## What is needed
Repeat the records below exactly, beginning at the first line and finishing with the line that contains "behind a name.".

## Listed entries
* * * * * * *
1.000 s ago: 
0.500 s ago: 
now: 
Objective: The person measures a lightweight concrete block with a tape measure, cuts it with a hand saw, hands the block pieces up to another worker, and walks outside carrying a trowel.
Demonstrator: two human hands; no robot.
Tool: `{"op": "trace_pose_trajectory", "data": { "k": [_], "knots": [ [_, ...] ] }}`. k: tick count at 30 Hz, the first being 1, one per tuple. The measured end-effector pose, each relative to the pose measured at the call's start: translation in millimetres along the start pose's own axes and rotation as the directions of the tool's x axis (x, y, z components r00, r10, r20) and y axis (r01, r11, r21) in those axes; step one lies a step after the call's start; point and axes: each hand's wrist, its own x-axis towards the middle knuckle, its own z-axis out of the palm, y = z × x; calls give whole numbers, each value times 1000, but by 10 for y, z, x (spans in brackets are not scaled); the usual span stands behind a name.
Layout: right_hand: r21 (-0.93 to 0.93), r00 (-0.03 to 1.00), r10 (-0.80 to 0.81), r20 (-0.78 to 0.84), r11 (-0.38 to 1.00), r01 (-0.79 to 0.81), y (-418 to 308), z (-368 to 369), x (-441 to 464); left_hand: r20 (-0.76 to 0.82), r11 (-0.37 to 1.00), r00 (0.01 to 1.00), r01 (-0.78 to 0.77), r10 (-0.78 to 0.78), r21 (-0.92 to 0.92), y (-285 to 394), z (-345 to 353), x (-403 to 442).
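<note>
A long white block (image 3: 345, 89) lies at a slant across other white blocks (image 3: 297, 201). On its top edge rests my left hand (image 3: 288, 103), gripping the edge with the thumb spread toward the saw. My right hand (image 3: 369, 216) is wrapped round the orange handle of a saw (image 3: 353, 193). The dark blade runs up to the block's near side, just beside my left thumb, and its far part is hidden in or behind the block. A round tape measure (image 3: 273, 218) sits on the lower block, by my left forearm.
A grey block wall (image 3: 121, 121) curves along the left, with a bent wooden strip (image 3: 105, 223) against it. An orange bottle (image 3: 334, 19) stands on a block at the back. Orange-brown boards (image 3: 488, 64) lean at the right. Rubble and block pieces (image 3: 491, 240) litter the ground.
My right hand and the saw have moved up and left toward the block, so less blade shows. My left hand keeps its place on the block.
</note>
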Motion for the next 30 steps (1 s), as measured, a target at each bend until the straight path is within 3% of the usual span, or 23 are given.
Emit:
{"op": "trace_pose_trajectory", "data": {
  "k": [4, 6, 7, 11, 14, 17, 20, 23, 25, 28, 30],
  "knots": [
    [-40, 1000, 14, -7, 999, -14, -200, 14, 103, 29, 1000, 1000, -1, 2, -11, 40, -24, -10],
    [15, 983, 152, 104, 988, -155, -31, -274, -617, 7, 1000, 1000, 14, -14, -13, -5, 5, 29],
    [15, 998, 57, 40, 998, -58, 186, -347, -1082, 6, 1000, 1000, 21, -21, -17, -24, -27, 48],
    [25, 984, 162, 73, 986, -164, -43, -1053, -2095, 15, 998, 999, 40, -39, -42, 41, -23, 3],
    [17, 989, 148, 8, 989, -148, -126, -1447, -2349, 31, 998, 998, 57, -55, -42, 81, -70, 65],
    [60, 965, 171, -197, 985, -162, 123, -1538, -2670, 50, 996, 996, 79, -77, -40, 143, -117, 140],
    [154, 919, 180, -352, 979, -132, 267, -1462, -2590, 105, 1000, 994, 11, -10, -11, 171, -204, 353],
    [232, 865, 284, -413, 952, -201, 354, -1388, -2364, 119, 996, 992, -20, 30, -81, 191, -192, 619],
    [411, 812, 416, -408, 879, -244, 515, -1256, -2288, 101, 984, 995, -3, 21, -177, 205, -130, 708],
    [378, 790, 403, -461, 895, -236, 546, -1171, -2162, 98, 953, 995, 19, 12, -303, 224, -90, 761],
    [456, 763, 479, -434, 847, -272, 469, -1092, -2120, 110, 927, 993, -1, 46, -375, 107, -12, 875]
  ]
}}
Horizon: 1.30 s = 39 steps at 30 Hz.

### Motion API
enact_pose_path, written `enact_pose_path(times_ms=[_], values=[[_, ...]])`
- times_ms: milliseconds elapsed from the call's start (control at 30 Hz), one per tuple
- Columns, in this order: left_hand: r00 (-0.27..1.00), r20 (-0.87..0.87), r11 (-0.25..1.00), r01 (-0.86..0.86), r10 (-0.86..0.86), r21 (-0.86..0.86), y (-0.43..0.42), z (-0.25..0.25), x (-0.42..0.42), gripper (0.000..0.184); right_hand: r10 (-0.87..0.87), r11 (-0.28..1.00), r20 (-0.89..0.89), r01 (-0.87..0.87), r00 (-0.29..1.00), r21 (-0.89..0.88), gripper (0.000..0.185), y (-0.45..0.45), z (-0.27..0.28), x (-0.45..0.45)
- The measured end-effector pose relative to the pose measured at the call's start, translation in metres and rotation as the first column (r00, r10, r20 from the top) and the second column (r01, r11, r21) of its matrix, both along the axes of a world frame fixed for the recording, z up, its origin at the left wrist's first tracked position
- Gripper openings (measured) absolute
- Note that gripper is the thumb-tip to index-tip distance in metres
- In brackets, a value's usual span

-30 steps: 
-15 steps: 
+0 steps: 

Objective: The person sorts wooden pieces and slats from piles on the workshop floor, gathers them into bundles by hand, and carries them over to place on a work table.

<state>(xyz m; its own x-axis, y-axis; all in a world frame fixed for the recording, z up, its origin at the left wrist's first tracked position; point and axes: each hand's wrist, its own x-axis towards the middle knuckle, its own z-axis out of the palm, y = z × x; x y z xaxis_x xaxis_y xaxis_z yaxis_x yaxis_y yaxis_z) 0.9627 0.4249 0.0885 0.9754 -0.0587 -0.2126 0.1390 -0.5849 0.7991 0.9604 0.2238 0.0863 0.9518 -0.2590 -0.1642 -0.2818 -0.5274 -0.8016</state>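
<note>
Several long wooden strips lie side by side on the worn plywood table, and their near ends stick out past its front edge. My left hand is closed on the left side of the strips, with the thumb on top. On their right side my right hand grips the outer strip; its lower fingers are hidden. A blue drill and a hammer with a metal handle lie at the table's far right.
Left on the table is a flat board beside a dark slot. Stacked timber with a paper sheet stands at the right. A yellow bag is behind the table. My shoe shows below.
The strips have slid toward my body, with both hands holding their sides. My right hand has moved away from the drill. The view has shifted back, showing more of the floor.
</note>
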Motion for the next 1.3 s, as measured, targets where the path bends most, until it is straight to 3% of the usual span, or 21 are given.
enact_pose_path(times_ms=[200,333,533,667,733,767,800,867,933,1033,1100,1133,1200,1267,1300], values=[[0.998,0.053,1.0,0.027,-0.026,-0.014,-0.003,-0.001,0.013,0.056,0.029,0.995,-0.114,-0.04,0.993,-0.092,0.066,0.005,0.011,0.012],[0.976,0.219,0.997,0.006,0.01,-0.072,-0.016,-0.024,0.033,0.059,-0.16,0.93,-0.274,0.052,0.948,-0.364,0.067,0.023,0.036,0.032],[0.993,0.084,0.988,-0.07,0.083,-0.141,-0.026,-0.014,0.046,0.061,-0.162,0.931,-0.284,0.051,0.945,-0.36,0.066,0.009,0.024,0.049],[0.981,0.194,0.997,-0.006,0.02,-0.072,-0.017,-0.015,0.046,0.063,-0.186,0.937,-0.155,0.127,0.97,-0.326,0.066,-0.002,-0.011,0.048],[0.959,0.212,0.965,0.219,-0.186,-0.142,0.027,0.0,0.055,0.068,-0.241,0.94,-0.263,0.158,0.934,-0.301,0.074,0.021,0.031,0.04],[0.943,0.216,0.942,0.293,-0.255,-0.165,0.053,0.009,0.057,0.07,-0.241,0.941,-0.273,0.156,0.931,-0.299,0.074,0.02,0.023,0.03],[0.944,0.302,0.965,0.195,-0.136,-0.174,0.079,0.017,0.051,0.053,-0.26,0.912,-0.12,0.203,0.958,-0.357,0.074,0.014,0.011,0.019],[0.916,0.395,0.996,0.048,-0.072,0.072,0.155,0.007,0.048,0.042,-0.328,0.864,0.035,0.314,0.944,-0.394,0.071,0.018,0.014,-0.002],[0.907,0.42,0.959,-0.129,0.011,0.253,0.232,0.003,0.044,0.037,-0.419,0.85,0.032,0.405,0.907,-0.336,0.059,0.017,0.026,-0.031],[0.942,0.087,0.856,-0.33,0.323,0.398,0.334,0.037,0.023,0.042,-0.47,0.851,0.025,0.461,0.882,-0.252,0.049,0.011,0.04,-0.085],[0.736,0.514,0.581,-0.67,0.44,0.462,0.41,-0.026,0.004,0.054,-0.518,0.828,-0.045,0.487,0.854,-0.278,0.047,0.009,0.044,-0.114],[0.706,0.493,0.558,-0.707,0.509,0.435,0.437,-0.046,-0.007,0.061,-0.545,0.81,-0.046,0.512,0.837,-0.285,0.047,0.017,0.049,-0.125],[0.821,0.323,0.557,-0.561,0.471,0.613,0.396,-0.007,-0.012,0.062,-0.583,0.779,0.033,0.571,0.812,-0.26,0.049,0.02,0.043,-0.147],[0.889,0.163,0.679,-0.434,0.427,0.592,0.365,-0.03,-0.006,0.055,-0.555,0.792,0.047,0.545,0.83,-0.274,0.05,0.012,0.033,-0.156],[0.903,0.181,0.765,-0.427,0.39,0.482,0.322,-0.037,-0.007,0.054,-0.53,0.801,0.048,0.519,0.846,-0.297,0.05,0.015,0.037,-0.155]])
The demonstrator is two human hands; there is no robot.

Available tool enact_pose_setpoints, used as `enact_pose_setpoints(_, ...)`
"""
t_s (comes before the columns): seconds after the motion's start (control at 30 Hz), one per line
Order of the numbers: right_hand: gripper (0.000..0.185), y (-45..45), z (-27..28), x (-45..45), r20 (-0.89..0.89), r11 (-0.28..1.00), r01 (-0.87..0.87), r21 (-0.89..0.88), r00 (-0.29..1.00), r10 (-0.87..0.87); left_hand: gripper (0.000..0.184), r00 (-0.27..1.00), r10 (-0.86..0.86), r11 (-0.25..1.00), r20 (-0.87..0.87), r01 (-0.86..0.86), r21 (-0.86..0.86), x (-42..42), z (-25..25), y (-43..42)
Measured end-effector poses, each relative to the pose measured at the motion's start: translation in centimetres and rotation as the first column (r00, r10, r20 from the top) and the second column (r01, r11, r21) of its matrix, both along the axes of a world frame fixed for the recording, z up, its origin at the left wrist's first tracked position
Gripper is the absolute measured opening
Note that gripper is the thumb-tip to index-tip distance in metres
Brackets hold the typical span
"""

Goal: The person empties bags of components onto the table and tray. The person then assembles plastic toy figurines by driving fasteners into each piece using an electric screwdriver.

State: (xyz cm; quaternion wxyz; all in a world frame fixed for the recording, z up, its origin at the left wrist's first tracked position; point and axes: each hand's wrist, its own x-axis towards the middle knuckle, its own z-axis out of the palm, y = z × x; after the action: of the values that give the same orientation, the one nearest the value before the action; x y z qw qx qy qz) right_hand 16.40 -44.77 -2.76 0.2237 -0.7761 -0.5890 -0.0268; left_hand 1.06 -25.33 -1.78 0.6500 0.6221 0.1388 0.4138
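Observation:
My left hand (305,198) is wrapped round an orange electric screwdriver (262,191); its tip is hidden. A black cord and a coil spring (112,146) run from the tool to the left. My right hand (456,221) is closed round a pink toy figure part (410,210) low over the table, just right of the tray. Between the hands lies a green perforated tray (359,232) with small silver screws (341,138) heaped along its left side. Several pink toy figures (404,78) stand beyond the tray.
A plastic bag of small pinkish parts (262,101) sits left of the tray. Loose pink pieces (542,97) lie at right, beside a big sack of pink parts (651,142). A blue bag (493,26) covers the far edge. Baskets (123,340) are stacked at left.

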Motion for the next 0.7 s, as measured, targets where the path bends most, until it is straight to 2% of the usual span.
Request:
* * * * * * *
## Expected answer
1.000 s ago: 
0.500 s ago: 
now: 
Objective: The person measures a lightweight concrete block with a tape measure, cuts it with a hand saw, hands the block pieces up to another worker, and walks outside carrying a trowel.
Demonstrator: two human hands; no robot.
Tool: `{"op": "trace_pose_trajectory", "data": { "k": [_], "knots": [ [_, ...] ] }}`. k: tick count at 30 Hz, the first being 1, one per tuple. The measured end-effector pose, each relative to the pose measured at the call's start: translation in millimetres along the start pose's own axes and rotation as the directions of the tool's x axis (x, y, z components r00, r10, r20) and y axis (r01, r11, r21) in those axes; step one lies a step after the call's start; point and axes: each hand's wrist, its own x-axis towards the middle knuckle, its own z-axis out of the palm, y = z × x; calls give whole numbers, each value times 1000, but by 10 for y, z, x (spans in brackets are not scaled); the usual span stands behind a name.

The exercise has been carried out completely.